Again, Romero's economy of style is deceptive: We've just gotten a very visceral feeling for the zombie apocalypse without ever seeing a zombie or, in fact, leaving the confines of the TV station. Suitably primed, we change venues to a tenement block being cleared by the National Guard elsewhere in the city.
The first zombie in Dawn of the Dead
As Romero reiterates many times on the DVD commentary, the zombies in Dawn - which are first encountered in this tenement building - look the way they do in part because of lighting. Despite consistent application of gray makeup, the zombies photograph as blue or green or pallid white depending on the conditions, making for a good thematic match with the lurid fake blood used. Strangely, the first zombie in this movie - a bloody mess in contrast with Hinzman - is both more shocking and less memorable, appearing only briefly, thrashing around on a linoleum floor. One guardsman tells another to shoot the thing; the first guardsman instead shoots himself.

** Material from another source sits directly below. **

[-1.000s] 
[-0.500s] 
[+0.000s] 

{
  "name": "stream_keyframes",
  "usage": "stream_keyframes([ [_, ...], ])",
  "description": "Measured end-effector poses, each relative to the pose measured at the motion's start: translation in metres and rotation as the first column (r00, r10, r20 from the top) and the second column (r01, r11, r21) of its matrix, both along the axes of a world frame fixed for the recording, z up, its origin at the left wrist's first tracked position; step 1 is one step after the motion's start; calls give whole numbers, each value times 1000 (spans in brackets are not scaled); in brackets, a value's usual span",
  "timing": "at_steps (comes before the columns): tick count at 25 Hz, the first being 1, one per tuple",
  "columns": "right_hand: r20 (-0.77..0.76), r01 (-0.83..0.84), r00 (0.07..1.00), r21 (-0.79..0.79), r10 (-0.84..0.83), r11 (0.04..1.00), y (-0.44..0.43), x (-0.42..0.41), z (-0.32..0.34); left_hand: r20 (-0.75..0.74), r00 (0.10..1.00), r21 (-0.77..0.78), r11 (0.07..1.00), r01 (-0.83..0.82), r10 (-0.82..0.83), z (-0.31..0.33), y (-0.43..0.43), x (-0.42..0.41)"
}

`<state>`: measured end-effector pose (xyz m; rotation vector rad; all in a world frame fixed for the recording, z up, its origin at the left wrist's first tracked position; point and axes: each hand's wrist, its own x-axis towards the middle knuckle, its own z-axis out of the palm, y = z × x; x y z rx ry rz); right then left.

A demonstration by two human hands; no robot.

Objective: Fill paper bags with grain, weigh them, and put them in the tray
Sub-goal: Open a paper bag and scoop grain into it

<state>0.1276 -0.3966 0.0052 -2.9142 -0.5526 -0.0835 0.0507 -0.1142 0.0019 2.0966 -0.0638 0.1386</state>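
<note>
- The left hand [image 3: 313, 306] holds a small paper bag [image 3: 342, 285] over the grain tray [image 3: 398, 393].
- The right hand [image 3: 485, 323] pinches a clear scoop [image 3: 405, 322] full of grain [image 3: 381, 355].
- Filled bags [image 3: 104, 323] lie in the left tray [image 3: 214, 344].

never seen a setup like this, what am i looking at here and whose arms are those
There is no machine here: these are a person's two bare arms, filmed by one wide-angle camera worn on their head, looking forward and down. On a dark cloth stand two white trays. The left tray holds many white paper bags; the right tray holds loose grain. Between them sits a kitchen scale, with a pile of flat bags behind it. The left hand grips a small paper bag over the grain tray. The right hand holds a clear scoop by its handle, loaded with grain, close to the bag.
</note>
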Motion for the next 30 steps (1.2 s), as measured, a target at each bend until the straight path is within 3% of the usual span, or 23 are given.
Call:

James A. Baffico, who plays a guardsman named Wooley elsewhere in this scene, delivers what is probably the most kinetically bad performance I've ever seen committed to film. Wooley's dialogue is a wall of fast-paced racial slurs and general put-downs spat out with near-unvarying disgust. There is nothing even remotely real about Baffico's performance, and yet it works, fitting the frenetic action perfectly. The body count in this scene is staggeringly high, showcasing what an easy thing humanity is to lose.
Roger (a SWAT member and a friend of Stephen's) has seen enough. By the end of the raid, he and another cop, Peter, know that the fight is unwinnable. They join Stephen and Frannie in an escape into the Pennsylvania night.

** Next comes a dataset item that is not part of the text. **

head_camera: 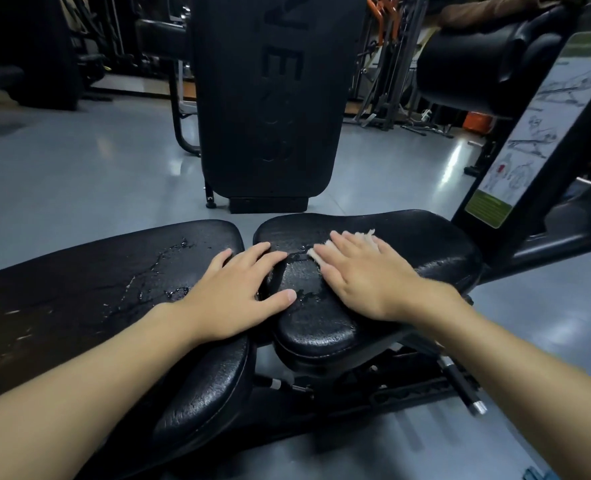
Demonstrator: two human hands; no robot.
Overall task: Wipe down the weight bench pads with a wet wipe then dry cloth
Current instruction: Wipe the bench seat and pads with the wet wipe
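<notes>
Head view: white wipe [358, 234] under flat right hand [366, 273] on seat pad [429, 244]

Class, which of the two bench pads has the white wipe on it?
The right pad, where the right hand presses the wipe flat; the cracked left pad has none.

White material [362, 234] mostly hidden under right hand [366, 271]; only frayed edges show past the fingers, wet wipe or dry cloth not determinable. Long pad [79, 278] cut off at left frame edge, upright pad [238, 98] at top edge. Placard [536, 126] text at right too small to read.
</notes>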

The main cast (from left); Fran, Stephen, Peter and Roger
Peter (Ken Foree) is black, and unlike Ben his blackness is part of his character. Romero says on the commentary that he specifically wanted to create another strong black character, and in Foree he found an actor who could play strength with nuance. Peter is both the smartest and the most self-aware of the four. Though the three white leads are never hostile to him, there's a feeling, as he boards the helicopter with them, that they don't know how to interact with a black person, and that he's been in this spot before. The awkwardness is mostly brushed away, though, and they carry on.
Low on fuel, they land the following day on the roof of a massive, deserted shopping mall. Although their stop is initially supposed to be temporary, the survivors end up finding the mall too good a prize to give up. They set up a living area in a storage space and get reports on the disintegration of the outside world. The revolution is, in fact, televised.
Stephen, watching a Civil Defense broadcast on a modest portable TV
The second half of the movie unfolds with ever-slowing pace. This is the part of Dawn that's entered to popular consciousness: sitting out a zombie apocalypse like it's a snow day. Dawn of the Dead is consumer satire at its most blunt: the survivors while away the hours as the days run together. The characters end up subject to ennui, with the unspoken paradox that their lives are both extremely precious and yet entirely meaningless.
The consumerism-skewering angle is helped by how badly all the physical goods have aged. The group's living space ends up adorned with the ritziest gear around, but that just means things like a top-loading VCR and a futuristic chair that gets sat in while still in the packaging. Their TV is a huge-for-the-era CRT model with all the design flare of a microwave oven. The clothes aren't much better, especially when being shown off by dead-eyed mannequins.
Dr. Rausch, on a much nicer color TV
On TV, Richard France (playing a man who is credited as "Scientist" in the film but sometimes externally as "Dr. Millard Rausch") keeps up the call for urgent action, but he's met with the same in-studio resistance as in the opening scene. (Oddly, we never get a good idea of where he's broadcasting from; his final transmission appears to be coming from a storage room of some kind.)
Dawn presents Romero zombies in their platonic form: recognizably human yet unsettlingly alien. The fear they generate is more intellectual than primal. I'm not knocking fast zombies, but Romero's are scary because they are slow, not in spite of it. The very humanity they still exude is what makes them dangerous; they prey on our weaknesses.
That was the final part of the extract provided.